第二部 生物進化史

3. ミトコンドリアと酸素呼吸

 原始的な動物が高等な動物へと進化する際に、最初に起こった重要な事件は、生物が酸素呼吸を始めたことだ。細胞が大気中から酸素を取り込むと、活性酸素ができる。既に書いたように、活性酸素は生物を傷つける猛毒だ。

 

 酸素がある場所で生きている生物は、「スーパーオキシド・ジムスターゼ」(SOD)という酵素で活性酸素を分解し、体への害を防いでいる。人体は三種類のスーパーオキシド・ジムスターゼ(SOD)を持つ。そのうちの一種類は、ミトコンドリアにある。

 

 

 ミトコンドリアは細胞内にある小さな粒のようなもので、とても変わった性質を持っている。前に書いたように、子供は両親から半分ずつの遺伝子をもらう。子供の体は、半分はお父さんから、半分はお母さんからもらったものだ。ところが、ミトコンドリアはお母さんからもらう。ミトコンドリアにも遺伝子(DNA)があるが、子供のミトコンドリアの遺伝子はお母さんのミトコンドリアの遺伝子と全く同じだ。

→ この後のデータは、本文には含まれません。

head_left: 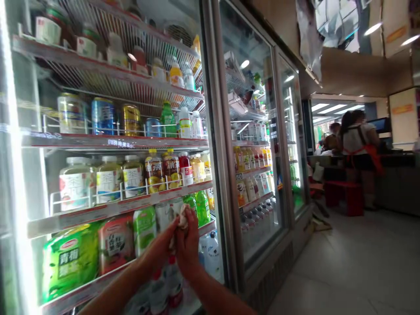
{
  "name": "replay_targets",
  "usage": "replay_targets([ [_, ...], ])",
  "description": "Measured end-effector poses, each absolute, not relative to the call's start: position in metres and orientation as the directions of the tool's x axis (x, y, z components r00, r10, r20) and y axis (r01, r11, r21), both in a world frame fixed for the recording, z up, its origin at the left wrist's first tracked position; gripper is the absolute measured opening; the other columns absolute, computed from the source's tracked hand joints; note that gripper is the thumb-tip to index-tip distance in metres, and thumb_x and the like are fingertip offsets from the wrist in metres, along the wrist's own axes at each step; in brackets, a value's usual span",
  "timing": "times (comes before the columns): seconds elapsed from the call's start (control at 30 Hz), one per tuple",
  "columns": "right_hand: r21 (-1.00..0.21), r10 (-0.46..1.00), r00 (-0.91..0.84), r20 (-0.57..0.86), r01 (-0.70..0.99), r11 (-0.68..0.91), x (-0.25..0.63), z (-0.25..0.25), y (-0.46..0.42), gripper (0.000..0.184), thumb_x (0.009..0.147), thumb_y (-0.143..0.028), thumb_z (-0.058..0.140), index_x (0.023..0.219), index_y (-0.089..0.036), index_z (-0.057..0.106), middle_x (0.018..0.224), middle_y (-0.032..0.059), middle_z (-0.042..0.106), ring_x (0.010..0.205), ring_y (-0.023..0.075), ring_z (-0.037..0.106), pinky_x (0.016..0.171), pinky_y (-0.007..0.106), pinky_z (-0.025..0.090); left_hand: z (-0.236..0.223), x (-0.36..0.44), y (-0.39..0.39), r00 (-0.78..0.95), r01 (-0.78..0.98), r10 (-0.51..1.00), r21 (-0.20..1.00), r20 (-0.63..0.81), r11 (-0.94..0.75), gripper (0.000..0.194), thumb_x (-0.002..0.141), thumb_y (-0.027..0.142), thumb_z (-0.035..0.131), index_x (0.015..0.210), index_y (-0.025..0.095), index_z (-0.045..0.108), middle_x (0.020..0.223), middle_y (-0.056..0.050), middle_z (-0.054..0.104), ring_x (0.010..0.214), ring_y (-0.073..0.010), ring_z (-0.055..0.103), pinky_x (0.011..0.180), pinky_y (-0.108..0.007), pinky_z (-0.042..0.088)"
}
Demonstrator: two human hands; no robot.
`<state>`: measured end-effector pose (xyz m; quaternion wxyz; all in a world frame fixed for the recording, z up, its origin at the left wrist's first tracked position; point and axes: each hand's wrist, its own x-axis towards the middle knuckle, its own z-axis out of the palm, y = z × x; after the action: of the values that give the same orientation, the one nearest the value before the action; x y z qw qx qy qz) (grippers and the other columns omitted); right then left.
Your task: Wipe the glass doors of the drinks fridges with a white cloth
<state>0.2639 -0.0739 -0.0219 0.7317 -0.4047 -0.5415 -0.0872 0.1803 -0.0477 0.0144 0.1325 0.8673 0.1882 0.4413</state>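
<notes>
My left hand point(166, 239) and my right hand point(188, 243) are brought together in front of a lit drinks fridge, at its lower shelves. Between them is a crumpled, pale cloth point(183, 220); part of it shows above the fingers, and the rest is hidden by them. Both hands are closed on it. Behind the hands stand green bottles point(202, 207). A green-and-white drink pack point(145, 228) is to their left, and red-capped water bottles point(173, 280) are below.
Shelves hold tea bottles point(109, 179), cans point(103, 116) and a large green pack point(70, 258). A metal door frame point(226, 153) stands to the right, beside another glass-fronted fridge point(256, 183). Tiled floor point(341, 258) extends right. A person in an orange apron point(359, 135) stands near a counter.
</notes>
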Motion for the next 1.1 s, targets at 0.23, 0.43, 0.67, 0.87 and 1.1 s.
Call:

お母さんのミトコンドリアの遺伝子は、おばあさんのミトコンドリアの遺伝子と全く同じだ。ミトコンドリアの遺伝子を調べれば、お母さん、おばあさん、ひいおばあさん、ひいひいおばあさん…というように、お母さん側の血筋を何千年でも遡ることができる。

 

 もうひとつミトコンドリアが変わっているのは、もともとは外から来た別の生物だったということだ。びっくりするようなことだが、ミトコンドリアはもともと外からやって来て、真核生物の細胞に住み着いた細菌だったのだ。それは役に立つ細菌だったので、真核生物はこの細菌を利用するために、自分の中に取り込んでしまった。

 

 ミトコンドリアの元の姿は、aプロテオバクテリアという好気性細菌だ。最初の生物は酸素が無い所にいた。その時代は酸素はどこにも無かったし、無い方がよかった。酸素は細胞を傷つける毒だからだ。しかしそのうち、酸素を好み、酸素呼吸をする細菌が現れた。もしも酸素を安全に利用できるなら、すばらしいことだ。酸素呼吸は大きなエネルギー(力)生み出すからだ。

 

 たとえばガソリンは牛乳よりも大きなエネルギー(力)を生み出す。人間がガソリンを飲めば死んでしまうが、もしもガソリンを平気で飲む人間が現れたら、すごい怪力を発揮しそうだ。

 

 平気で酸素を呼吸する好気性細菌は、ガソリンを飲んで怪力を出す人間のようなものだ。このように優れた力を持つ細菌が細胞の中に入って来たとき、細胞はこの細菌を追い出さず、飼い馴らして自分の一部に取り込んでしまった。細胞はこうして酸素呼吸の能力を手に入れた。酸素呼吸をできるようになった生物は、食べ物から大きなエネルギー(力)を取り出せるようになった。

 

 真核生物の細胞は、aプロテオバクテリアを取り込んで、ミトコンドリアとして使い始めた。これがいつ起こったことなのかは分かっていない。細胞が酸素呼吸を始めたとき、真核生物はまだ小さくて弱い単細胞生物だった。しかしこのとき真核生物は、強い力で泳ぎ、歩き、走り、飛ぶ大きな動物に進化する可能性を手に入れたのだ。